Because the Japanese had imposed a ban on photos or filming in the street, Magee was unable to catch any scenes of slaughter, but he did capture footage showing severely injured locals being treated at a number of hospitals.
He also filmed the seven deaths in Xia Shuqin's family. Only two of the nine family members survived - Xia Shuqin, then aged 8, and her younger sister. Rabe noted the case in his diaries.
In 1998, Xia's credibility was questioned by two right-wing Japanese scholars. In 2000, she sued the authors for defamation, using Rabe's diaries and Magee's film as evidence. In 2008, Japan's Supreme Court ruled in Xia's favor and she received compensation of more than 315,000 yuan ($50,600).
The silent movie, edited with explanations of each take, was especially effective in the case because John Magee had attended the Tokyo War Crimes Tribunal as a witness of the crimes committed in Nanjing.
For several decades, China and Japan have debated the Nanjing Massacre: about whether it really happened or was a propaganda exercise, about the death toll, about whether local Nationalist soldiers disguised themselves as civilians and killed Japanese soldiers, about whether it was a slaughter of the helpless.
An archive of material - A Collection of Historical Materials Relating to the Nanjing Massacre - now consists of 72 books. "Of course, there are related archives in many countries, so researchers can continue to investigate and uncover new facts.

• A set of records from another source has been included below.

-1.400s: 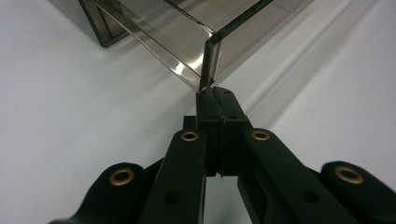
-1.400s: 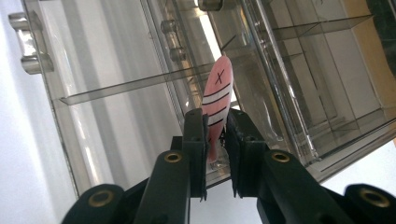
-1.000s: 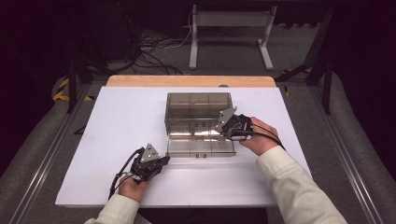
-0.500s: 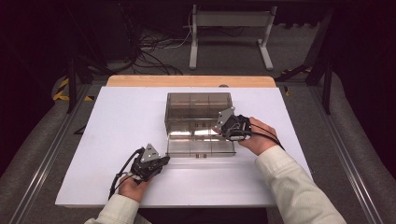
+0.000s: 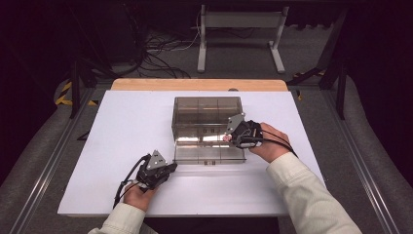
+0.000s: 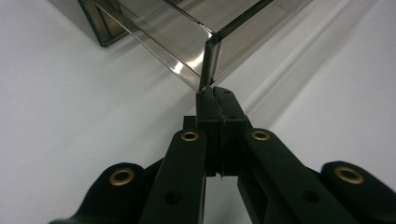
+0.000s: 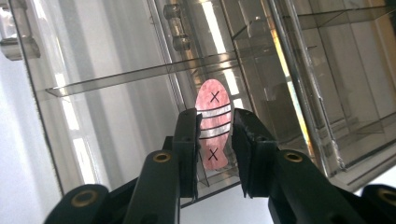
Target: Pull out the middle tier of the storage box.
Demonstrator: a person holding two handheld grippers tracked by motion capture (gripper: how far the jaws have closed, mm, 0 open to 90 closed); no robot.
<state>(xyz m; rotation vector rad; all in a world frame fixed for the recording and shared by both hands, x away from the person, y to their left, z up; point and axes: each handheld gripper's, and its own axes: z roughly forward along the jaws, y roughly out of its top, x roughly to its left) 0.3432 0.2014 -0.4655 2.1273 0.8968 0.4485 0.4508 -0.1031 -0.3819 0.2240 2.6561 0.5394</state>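
A small pink oval piece (image 7: 214, 123) with stripes and two crosses sits between the right gripper (image 7: 215, 135) jaws, over the clear plastic box (image 5: 207, 114) mid-table. The jaws have just been opening, likely to drop it inside. The left gripper (image 6: 217, 95), jaws together, touches the open lid's corner (image 6: 208, 63), perhaps steadying it.

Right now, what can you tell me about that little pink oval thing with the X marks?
The pink oval piece is small, flat and thin, like card or plastic. It has a black X near each end and pale stripes with dark lines across its middle. It stands upright between the right hand-held gripper's jaws, which have just been opening, over the clear smoky box with dividers.
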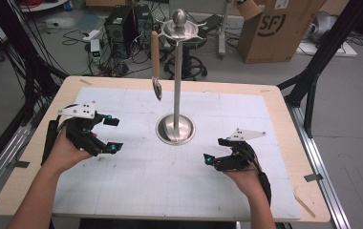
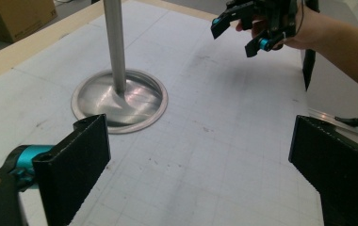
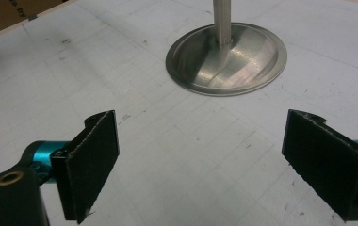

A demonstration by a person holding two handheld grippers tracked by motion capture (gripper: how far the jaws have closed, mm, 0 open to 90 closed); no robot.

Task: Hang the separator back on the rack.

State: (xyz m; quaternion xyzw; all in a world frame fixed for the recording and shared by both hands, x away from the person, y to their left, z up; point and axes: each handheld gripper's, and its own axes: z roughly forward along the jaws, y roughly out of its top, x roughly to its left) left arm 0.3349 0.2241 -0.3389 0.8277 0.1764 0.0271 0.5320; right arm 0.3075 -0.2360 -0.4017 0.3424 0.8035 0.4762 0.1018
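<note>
Left gripper [image 1: 113,135] and right gripper [image 1: 214,150]: jaws wide, empty; shiny steel stand [image 1: 175,128], round base, wooden-handled utensil [image 1: 156,64] hanging.

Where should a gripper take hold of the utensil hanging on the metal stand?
Probably on the wooden handle, coming level from the left gripper's side. It hangs upright, clear of the stand's pole, with its metal end at the bottom.

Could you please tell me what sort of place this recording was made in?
Probably a lab or workshop: computer towers and loose cables on the floor, a cardboard box, and a wooden table with a gridded mat.
</note>
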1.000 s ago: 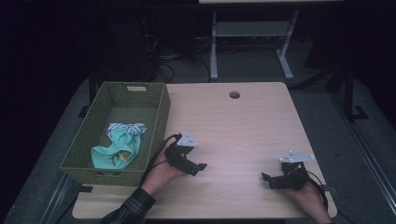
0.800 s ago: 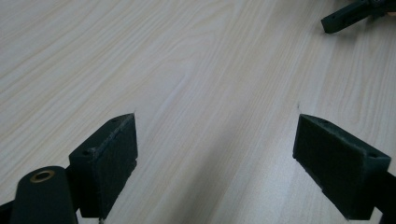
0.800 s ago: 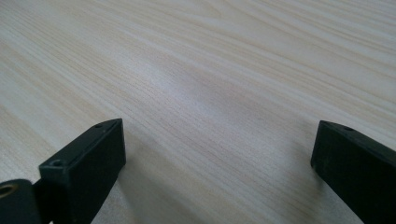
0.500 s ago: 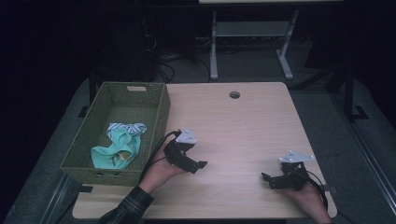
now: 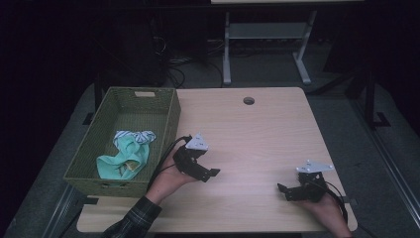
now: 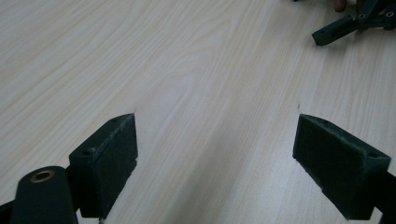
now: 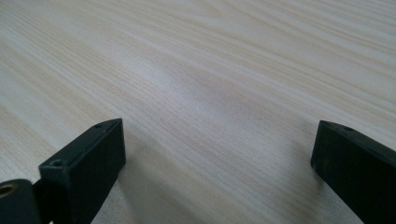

But, what we really need to do is tell the world about the massacre," Yang Shanyou said.
Zhang Lianhong, a researcher at the Nanking Massacre Research Center at Nanjing Normal University, said: "We didn't have much material before Rabe and Vautrin's diaries were found and published, and those debates were generally on a political level instead of an academic one."
"With this evidence, instead of continuing a childish debate about the scale of the massacre, which makes little sense, what we need to do now is to reflect on what happened, why it happened, and find out what the world thinks about it," he said.